ACOs and Network Design
- Katie Barone
- 4 hours ago
- 2 min read
Originally published by HealthCorum
Accountable Care Organizations (ACOs) are under growing pressure to improve outcomes, reduce unwarranted variation, and deliver measurable value. While many organizations have made significant strides, one area continues to challenge even the most experienced teams: effective network design.
Despite strong investments in data, provider partnerships, and care management, networks that appear comprehensive on paper do not always translate to consistent, high-value performance. The gap isn’t due to lack of effort, it’s rooted in long-standing assumptions that can unintentionally limit network effectiveness.
Below are several common pitfalls ACOs encounter and how leading organizations are addressing them.
1. Treating Network Adequacy as Network Strategy
Meeting adequacy requirements is essential, but it is only the starting point for building a high-performing network. Adequacy ensures access; strategy ensures alignment, quality, and efficiency.
High-performing ACOs take adequacy further by prioritizing high-value providers, reinforcing consistent care pathways, and supporting members with clear guidance at key decision points.
2. Underestimating the Impact of Referral Pathways
Much of the variation in cost and outcomes begins within referral decisions. Evaluating individual providers without considering their referral ecosystems can leave meaningful insights on the table.
For example, a high-quality PCP may still contribute to unnecessary spend if their referrals regularly lead to low-value care. A network strategy that includes referral mapping helps ACOs identify where alignment and support can make the biggest difference.
3. Assuming Employment Automatically Drives Alignment
Employed providers are a vital part of many ACO strategies, but employment alone doesn’t guarantee consistency or efficiency. Performance varies in every network structure, employed or affiliated.
Organizations that use data to evaluate both groups equally are better positioned to direct members to the clinicians who deliver the strongest outcomes.
4. Relying on Limited or Outdated Performance Insights
Traditional metrics and claims-based measures are helpful, but on their own, they may not provide the full picture.
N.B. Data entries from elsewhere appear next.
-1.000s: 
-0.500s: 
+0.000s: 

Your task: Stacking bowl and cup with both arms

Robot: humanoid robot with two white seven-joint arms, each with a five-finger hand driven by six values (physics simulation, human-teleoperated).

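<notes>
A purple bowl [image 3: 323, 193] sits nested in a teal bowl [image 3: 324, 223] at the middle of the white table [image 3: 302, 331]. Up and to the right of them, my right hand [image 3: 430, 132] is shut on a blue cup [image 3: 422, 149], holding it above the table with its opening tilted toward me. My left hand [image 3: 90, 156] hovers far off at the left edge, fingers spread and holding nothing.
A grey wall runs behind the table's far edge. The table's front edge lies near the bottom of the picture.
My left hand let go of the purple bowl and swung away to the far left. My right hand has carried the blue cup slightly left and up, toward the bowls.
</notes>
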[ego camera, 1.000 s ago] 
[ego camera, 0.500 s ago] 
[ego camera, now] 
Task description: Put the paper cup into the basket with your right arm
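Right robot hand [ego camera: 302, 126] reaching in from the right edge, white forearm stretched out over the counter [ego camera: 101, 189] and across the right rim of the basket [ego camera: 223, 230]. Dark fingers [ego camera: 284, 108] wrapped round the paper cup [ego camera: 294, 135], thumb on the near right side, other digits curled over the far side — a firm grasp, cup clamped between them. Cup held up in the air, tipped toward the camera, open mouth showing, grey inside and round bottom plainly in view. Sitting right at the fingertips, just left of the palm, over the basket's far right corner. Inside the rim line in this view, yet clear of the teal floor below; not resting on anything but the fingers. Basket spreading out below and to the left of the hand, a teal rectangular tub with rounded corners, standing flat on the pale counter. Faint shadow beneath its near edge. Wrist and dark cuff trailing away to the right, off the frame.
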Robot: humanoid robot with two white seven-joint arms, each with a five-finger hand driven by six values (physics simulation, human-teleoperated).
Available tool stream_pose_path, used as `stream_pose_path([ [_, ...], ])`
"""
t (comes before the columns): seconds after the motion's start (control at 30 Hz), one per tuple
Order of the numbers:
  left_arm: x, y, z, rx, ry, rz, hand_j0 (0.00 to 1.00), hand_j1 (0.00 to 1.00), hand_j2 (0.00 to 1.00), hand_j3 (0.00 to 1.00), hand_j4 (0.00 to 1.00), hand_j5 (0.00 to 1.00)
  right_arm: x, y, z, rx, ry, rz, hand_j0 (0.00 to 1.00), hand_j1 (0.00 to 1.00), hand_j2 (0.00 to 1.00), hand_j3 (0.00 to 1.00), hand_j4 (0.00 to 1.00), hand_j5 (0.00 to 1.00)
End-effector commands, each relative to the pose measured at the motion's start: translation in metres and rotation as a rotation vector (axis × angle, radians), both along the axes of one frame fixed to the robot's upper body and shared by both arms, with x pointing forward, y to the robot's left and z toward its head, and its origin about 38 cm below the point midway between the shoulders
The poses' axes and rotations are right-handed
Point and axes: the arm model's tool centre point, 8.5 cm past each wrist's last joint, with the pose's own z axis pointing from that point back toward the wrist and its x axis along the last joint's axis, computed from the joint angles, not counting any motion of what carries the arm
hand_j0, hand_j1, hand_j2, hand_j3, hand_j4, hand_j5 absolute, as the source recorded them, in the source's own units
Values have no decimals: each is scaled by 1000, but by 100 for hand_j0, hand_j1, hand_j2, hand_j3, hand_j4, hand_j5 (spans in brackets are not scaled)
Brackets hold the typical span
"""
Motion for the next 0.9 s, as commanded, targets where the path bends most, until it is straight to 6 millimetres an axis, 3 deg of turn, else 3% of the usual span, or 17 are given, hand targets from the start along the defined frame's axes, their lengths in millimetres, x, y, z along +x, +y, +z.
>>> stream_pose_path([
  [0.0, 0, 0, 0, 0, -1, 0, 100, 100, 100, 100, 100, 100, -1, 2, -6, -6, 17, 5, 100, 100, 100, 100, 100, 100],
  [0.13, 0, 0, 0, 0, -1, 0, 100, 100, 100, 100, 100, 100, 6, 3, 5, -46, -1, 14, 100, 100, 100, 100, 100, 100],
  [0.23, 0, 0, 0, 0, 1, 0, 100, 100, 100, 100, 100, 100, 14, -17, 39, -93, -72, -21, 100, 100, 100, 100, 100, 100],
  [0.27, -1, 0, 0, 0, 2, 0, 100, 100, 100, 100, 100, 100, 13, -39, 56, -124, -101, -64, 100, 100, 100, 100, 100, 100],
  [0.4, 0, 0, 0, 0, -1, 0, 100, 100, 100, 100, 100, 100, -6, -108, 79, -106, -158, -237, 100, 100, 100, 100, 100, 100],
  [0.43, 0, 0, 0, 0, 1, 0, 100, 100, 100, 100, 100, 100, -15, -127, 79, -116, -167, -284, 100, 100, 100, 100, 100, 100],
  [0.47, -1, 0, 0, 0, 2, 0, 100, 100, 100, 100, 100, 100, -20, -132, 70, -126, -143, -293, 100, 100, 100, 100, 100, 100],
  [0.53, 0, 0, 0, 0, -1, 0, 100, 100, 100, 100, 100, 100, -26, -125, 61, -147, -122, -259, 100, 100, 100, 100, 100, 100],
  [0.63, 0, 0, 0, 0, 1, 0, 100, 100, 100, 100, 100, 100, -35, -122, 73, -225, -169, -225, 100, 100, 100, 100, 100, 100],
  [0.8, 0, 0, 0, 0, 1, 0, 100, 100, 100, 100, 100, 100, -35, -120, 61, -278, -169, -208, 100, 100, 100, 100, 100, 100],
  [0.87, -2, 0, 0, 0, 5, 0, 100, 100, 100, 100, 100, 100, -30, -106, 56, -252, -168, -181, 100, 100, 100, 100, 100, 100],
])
High-performing ACOs are increasingly incorporating:
specialty-specific quality indicators
cost-efficiency metrics
episode-level variation patterns
appropriateness of care measures
referral behavior insights
These broader data inputs give leaders a clearer understanding of where opportunities truly exist.
5. Expecting Members to Choose High-Value Providers on Their Own
Members rarely select providers based on quality or cost alone. Convenience, familiarity, and ease of access often drive decision-making.
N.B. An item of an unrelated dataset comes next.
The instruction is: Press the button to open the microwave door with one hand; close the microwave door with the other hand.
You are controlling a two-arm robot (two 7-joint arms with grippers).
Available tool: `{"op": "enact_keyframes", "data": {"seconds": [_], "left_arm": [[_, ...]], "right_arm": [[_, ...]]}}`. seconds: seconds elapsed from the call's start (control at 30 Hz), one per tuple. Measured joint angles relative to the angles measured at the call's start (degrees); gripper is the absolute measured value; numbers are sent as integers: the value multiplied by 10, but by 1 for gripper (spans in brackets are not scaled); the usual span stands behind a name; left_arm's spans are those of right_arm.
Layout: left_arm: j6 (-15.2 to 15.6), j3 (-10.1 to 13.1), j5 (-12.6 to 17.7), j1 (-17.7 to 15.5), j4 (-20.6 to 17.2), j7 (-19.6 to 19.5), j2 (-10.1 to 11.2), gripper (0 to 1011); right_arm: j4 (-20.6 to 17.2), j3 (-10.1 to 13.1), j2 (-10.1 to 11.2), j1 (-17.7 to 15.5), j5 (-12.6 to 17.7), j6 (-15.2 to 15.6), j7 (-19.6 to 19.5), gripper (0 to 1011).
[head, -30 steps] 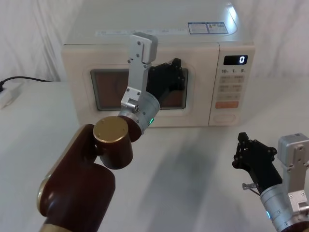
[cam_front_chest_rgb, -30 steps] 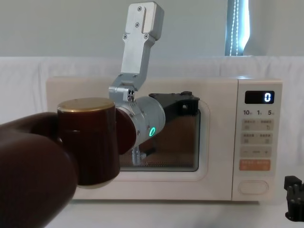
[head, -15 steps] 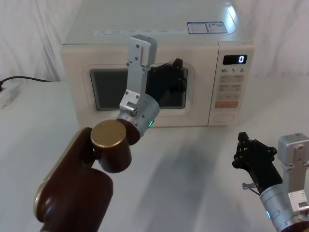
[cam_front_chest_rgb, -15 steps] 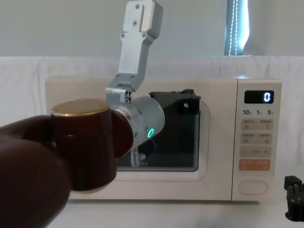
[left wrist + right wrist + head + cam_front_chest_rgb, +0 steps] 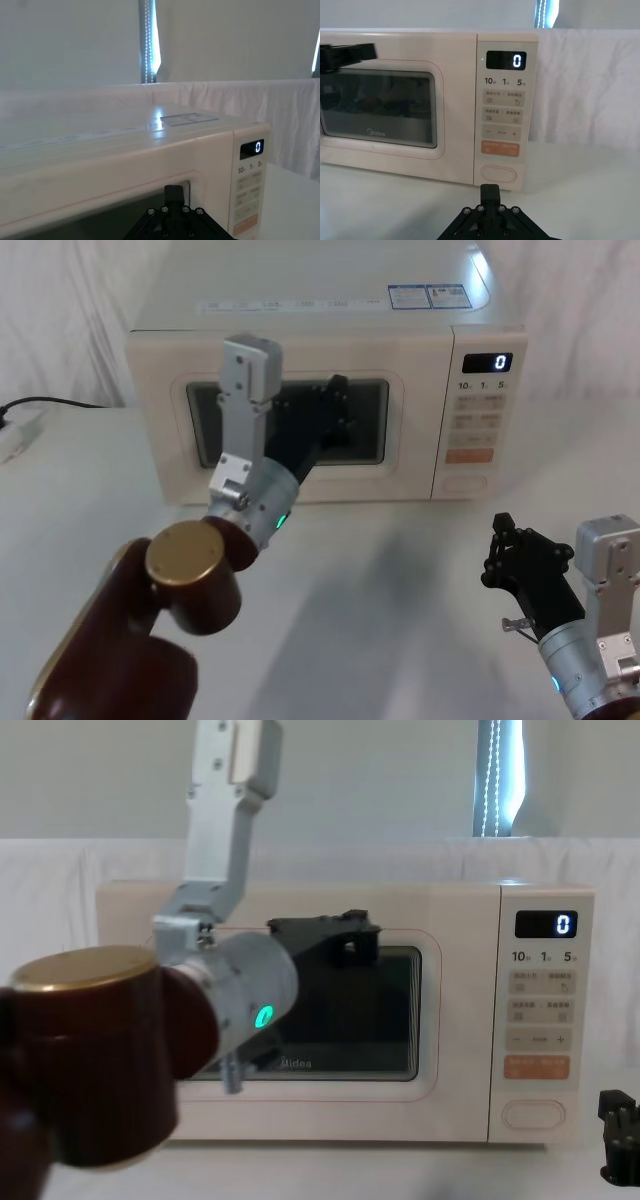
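Note:
The cream microwave door (image 5: 418, 430) with its dark window sits flush with the oven front, also seen in the chest view (image 5: 432, 1020) and the right wrist view (image 5: 395, 150). My left gripper (image 5: 338, 400) hovers shut just in front of the window's upper middle (image 5: 352, 934), its tip near the door's top frame (image 5: 173, 192). The button (image 5: 463, 482) is the wide pill at the foot of the control panel (image 5: 499, 173) (image 5: 534, 1114). My right gripper (image 5: 503, 540) rests shut low at the front right, well short of the panel (image 5: 489, 192).
The control panel holds a display reading 0 (image 5: 487, 363) and an orange key (image 5: 470, 456). A white power strip with a black cable (image 5: 20, 435) lies at the far left. My left arm's brown elbow (image 5: 185, 575) fills the front left.
The window's inside went from lit to dark. My left gripper has drawn back and shifted left across the door. The right arm has stayed still.

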Motion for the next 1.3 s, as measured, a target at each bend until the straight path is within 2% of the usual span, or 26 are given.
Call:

To support better choices, ACOs are investing in navigation tools, transparent provider comparisons, and care-management workflows that make high-value options clear and accessible.
What High-Performing ACOs Do Differently
Organizations that consistently outperform treat network design as a dynamic, data-informed process. They:
Identify high-value providers across all specialties using comprehensive performance data.
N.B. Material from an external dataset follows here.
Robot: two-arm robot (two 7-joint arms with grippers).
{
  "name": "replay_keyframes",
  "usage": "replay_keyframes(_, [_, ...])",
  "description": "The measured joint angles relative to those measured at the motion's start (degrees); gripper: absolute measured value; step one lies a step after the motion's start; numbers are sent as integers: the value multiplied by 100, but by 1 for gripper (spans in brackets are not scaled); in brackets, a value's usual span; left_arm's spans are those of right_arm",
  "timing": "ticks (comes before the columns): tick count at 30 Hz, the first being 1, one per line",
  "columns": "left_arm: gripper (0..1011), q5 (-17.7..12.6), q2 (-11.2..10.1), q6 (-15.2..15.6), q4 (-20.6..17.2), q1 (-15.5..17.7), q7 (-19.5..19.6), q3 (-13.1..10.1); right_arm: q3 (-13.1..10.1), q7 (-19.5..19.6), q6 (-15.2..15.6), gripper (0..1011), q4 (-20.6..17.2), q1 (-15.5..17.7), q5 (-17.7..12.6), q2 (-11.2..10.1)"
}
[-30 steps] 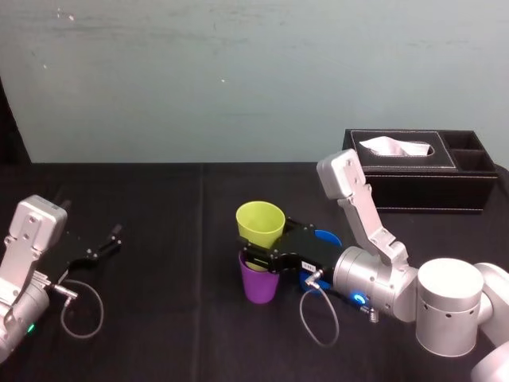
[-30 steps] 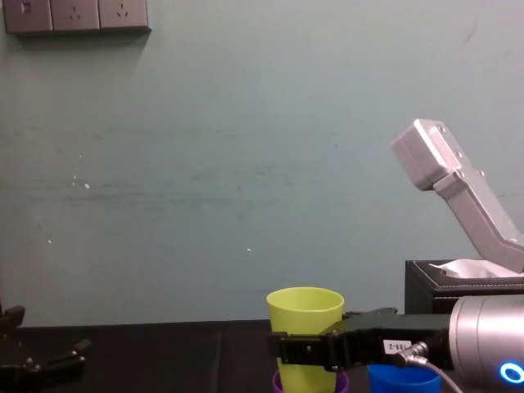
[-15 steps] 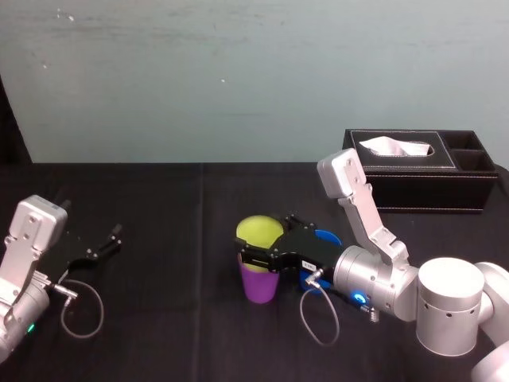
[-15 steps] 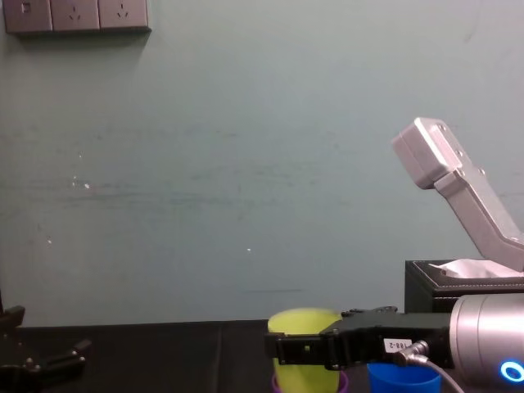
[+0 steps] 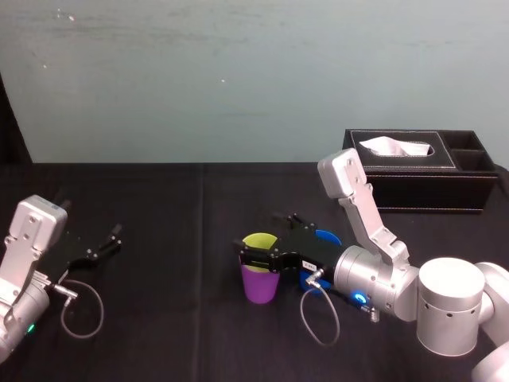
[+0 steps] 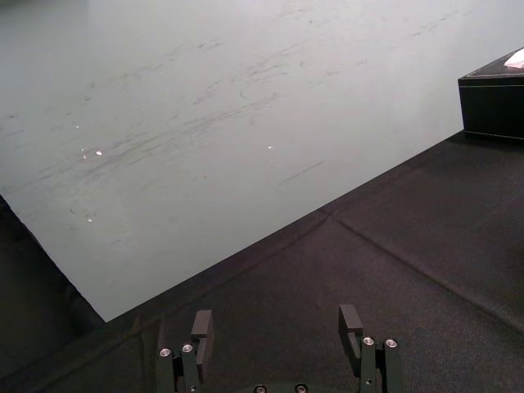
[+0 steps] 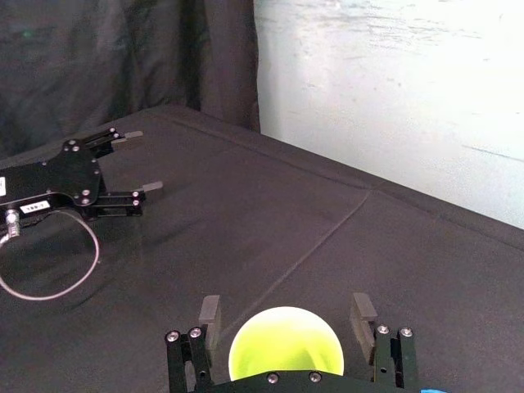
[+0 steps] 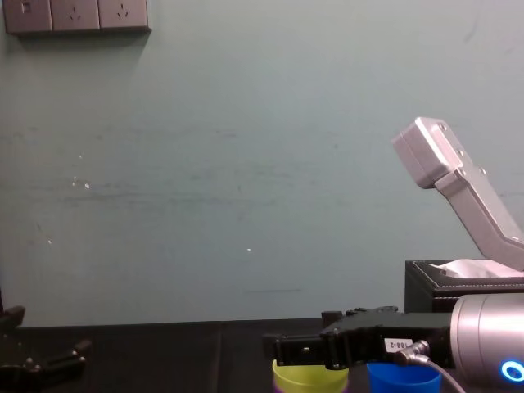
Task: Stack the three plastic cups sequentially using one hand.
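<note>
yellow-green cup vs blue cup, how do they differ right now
The yellow-green cup sits nested inside the purple cup; the blue cup stands by itself. The yellow-green cup lies between the open fingers of the right pincer; the blue cup is beside that pincer's body, partly hidden by it. Both are upright, mouth up. The left pincer lies idle on the robot's left.

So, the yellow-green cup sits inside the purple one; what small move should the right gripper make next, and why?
Probably lift the right gripper clear of the yellow-green cup. It sits nested in the purple cup, and the right wrist view shows gaps between the open fingers and its rim, so it looks released. The blue cup waits beside. The left gripper rests at far left.
</note>
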State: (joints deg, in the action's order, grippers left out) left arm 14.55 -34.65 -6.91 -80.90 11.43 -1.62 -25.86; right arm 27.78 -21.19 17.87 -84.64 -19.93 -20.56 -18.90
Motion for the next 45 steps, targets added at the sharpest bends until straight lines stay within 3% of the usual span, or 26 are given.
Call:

Map and actively manage referral pathways to promote alignment and reduce leakage.
Equip care teams and members with transparent, easy-to-use insights that guide smarter decisions.
This approach creates networks that are more consistent, more efficient, and better aligned with value-based goals.
Where to Go From Here
As ACOs prepare for 2026, reevaluating network design is one of the most impactful steps they can take. Quality and cost vary significantly—even within the same specialty and market—creating substantial opportunities for improvement.
By leveraging modern provider performance analytics, organizations can uncover insights that traditional methods may overlook and create networks that consistently support high-value care.